Write out the listing, please, but only from its first line through the line containing "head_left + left", exactly as given and without pictures.

=== Dataset content ===

+---+

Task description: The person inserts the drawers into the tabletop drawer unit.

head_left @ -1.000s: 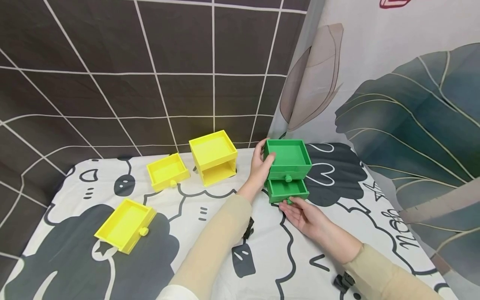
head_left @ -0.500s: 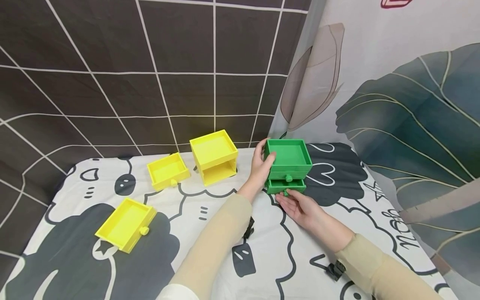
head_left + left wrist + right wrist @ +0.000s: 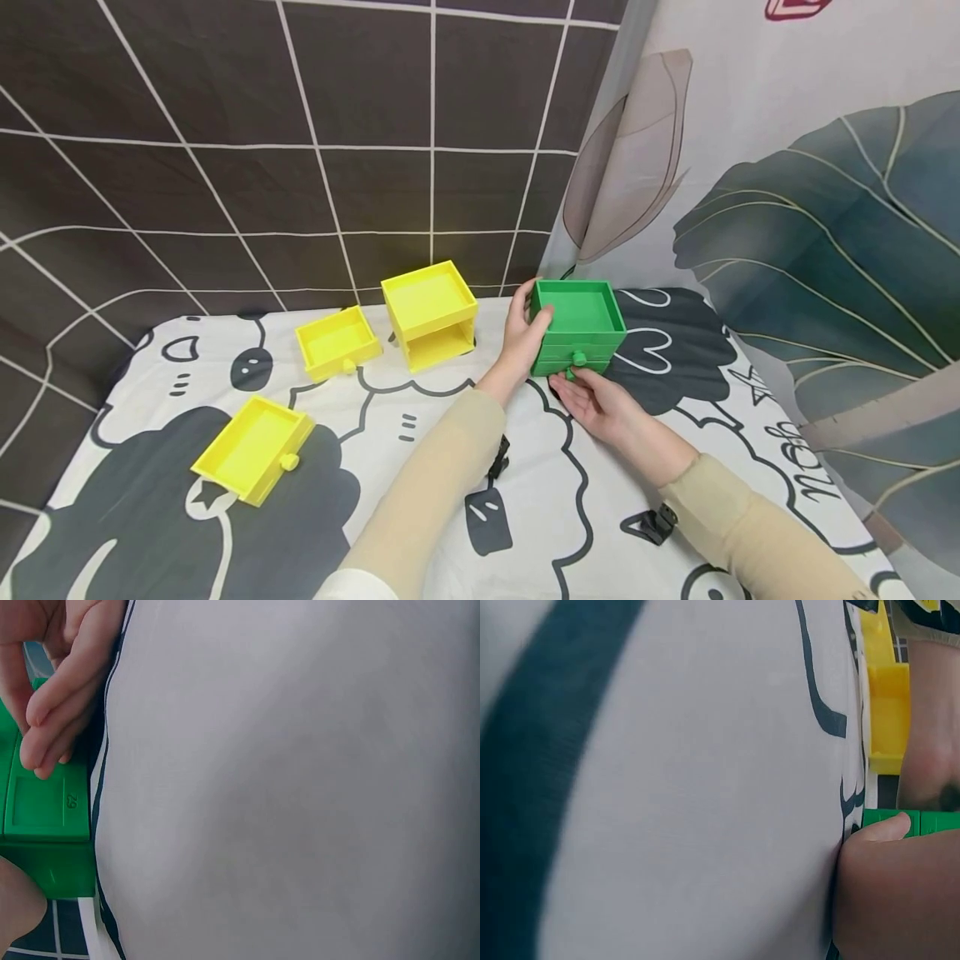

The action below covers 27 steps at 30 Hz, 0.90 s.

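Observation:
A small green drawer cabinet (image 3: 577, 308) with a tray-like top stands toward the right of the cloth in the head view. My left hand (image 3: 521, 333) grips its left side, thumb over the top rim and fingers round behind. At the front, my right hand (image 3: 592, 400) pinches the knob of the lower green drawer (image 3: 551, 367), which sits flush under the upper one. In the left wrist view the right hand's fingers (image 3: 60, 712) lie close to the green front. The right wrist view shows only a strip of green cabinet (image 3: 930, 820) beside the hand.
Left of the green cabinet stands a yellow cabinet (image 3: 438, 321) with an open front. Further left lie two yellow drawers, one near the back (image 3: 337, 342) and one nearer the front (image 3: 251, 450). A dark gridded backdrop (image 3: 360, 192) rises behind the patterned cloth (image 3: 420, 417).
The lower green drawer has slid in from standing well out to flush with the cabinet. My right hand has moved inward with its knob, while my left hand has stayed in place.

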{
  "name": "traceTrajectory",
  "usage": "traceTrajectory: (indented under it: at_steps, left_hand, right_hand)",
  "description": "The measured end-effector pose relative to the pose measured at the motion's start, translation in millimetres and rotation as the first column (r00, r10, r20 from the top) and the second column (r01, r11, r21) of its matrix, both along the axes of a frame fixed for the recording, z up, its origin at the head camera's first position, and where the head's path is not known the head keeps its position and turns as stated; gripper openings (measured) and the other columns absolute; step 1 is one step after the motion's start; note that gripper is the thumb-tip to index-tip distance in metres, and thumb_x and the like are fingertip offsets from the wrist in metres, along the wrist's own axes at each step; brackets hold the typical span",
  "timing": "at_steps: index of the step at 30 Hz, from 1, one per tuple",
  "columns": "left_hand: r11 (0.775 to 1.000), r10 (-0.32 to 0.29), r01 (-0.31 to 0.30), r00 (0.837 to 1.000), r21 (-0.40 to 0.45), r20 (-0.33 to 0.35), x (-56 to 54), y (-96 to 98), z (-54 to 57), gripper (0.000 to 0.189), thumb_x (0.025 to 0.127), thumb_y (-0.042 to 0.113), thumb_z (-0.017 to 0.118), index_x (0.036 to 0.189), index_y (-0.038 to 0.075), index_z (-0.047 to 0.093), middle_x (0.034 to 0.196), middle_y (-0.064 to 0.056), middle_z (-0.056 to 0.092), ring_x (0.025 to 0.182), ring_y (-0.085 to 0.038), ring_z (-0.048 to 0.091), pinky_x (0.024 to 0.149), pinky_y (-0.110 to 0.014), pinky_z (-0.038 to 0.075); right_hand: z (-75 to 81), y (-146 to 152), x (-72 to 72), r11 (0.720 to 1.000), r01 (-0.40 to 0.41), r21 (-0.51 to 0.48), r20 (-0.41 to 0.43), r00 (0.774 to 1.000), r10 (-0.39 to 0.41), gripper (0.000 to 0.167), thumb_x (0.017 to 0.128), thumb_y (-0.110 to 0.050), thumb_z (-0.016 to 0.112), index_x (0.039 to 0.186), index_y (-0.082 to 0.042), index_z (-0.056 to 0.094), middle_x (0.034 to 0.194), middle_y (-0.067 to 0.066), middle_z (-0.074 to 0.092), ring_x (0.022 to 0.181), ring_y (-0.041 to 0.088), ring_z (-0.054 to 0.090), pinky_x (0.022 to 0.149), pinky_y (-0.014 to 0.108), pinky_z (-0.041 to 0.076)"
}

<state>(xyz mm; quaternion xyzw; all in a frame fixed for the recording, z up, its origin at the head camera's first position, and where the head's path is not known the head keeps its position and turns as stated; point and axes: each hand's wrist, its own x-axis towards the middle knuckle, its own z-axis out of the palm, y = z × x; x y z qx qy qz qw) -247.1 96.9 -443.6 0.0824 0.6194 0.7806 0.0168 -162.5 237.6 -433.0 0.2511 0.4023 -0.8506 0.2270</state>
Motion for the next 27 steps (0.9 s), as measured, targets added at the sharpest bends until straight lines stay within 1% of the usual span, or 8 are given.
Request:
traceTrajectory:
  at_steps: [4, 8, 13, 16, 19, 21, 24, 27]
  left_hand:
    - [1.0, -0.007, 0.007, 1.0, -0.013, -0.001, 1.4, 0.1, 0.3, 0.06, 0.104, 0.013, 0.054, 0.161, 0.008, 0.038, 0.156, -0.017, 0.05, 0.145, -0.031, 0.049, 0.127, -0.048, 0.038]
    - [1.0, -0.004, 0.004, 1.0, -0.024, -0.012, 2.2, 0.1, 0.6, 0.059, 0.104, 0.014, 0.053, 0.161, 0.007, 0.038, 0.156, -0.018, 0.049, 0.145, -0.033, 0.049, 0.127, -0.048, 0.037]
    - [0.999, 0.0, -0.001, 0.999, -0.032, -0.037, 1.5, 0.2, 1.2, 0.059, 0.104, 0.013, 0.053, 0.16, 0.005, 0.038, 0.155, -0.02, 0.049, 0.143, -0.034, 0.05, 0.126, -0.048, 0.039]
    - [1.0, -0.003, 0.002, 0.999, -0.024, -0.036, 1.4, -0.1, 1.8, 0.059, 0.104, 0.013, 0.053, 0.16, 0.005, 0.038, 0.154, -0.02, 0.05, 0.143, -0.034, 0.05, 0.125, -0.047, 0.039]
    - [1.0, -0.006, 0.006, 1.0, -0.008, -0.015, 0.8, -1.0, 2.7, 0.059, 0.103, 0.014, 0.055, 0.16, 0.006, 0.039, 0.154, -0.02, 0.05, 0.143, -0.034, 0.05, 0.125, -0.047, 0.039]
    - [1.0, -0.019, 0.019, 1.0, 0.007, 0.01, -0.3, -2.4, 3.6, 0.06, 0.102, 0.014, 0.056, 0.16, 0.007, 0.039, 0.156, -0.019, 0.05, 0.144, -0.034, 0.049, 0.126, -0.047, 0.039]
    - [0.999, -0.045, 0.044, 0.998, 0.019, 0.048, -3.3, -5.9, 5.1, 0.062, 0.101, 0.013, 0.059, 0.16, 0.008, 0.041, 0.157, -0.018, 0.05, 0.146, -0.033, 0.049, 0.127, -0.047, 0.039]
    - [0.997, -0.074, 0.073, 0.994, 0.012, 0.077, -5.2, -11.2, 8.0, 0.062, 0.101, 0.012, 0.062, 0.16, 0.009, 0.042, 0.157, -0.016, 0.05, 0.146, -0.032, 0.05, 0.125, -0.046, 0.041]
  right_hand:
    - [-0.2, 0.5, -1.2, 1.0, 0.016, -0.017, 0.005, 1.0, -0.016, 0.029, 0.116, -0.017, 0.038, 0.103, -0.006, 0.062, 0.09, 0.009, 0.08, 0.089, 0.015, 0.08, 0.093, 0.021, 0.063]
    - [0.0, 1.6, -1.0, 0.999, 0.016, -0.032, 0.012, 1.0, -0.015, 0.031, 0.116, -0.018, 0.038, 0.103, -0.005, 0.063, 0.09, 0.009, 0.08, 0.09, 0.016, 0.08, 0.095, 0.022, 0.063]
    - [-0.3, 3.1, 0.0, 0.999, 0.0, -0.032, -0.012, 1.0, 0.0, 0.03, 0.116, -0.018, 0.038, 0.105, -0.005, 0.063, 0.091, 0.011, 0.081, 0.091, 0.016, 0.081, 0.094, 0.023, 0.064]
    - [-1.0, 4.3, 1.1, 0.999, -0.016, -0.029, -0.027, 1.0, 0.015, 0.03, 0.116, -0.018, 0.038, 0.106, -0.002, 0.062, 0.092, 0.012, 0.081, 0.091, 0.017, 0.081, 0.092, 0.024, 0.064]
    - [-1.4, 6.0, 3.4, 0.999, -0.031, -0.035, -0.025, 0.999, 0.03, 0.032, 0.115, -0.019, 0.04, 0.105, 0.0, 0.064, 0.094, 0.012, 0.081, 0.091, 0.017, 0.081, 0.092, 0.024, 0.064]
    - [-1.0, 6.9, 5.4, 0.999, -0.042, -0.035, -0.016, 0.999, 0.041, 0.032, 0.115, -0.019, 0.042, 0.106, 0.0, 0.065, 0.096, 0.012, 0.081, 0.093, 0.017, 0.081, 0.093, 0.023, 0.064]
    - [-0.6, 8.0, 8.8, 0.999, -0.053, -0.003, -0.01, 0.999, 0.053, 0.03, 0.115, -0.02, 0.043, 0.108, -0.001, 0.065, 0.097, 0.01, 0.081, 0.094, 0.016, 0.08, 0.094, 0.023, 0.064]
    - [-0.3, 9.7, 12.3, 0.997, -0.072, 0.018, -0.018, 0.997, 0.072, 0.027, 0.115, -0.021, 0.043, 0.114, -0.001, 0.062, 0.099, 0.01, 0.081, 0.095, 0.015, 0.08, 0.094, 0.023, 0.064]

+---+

=== Response for this exercise ===
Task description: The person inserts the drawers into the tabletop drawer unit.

head_left @ -1.000s: 
head_left @ -0.500s: 
head_left + left wrist + right wrist @ +0.000s: 

No more is needed to finish this exercise.